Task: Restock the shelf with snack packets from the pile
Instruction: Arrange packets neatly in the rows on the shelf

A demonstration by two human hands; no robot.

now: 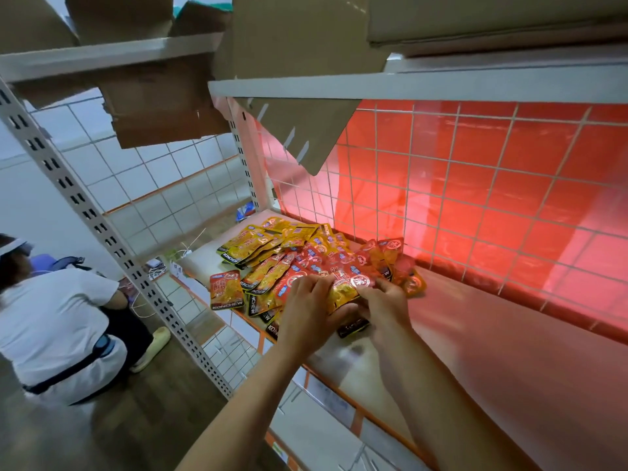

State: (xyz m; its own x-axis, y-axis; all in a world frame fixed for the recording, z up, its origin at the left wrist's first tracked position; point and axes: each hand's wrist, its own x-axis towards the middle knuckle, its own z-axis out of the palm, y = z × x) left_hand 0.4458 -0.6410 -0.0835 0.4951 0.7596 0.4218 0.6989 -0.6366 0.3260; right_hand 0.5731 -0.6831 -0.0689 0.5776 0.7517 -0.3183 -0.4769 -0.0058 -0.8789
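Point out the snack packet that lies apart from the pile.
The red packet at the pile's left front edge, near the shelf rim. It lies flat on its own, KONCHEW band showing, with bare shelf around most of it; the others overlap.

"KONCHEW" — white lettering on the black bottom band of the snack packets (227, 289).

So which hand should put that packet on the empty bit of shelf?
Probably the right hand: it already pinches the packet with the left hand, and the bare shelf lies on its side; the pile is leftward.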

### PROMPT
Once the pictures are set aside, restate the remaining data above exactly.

### RESULT OF THE EXERCISE
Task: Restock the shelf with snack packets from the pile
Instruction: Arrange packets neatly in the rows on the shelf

A demonstration by two human hands; no robot.

now: 

State: (xyz m; its own x-axis, y-axis; all in a world frame fixed for the recording, z up, its origin at the left wrist's first tracked position; point and axes: each hand's wrist, its own x-axis towards the middle knuckle, its own z-axis out of the palm, y = z × x) left_hand 0.4458 -0.6410 -0.0835 0.4951 0.7596 0.4218 0.6989 -0.6366 0.3260; right_hand 0.5731 -0.6831 -0.0689 0.5776 0.7517 -0.3183 -0.4769 -0.0058 -0.8789
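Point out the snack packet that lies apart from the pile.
The red packet at the pile's left front edge, near the shelf rim. It lies flat on its own, KONCHEW band showing, with bare shelf around most of it; the others overlap.

"KONCHEW" — white lettering on the black bottom band of the snack packets (227, 289).

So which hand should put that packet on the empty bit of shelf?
Probably the right hand: it already pinches the packet with the left hand, and the bare shelf lies on its side; the pile is leftward.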

The response is now done.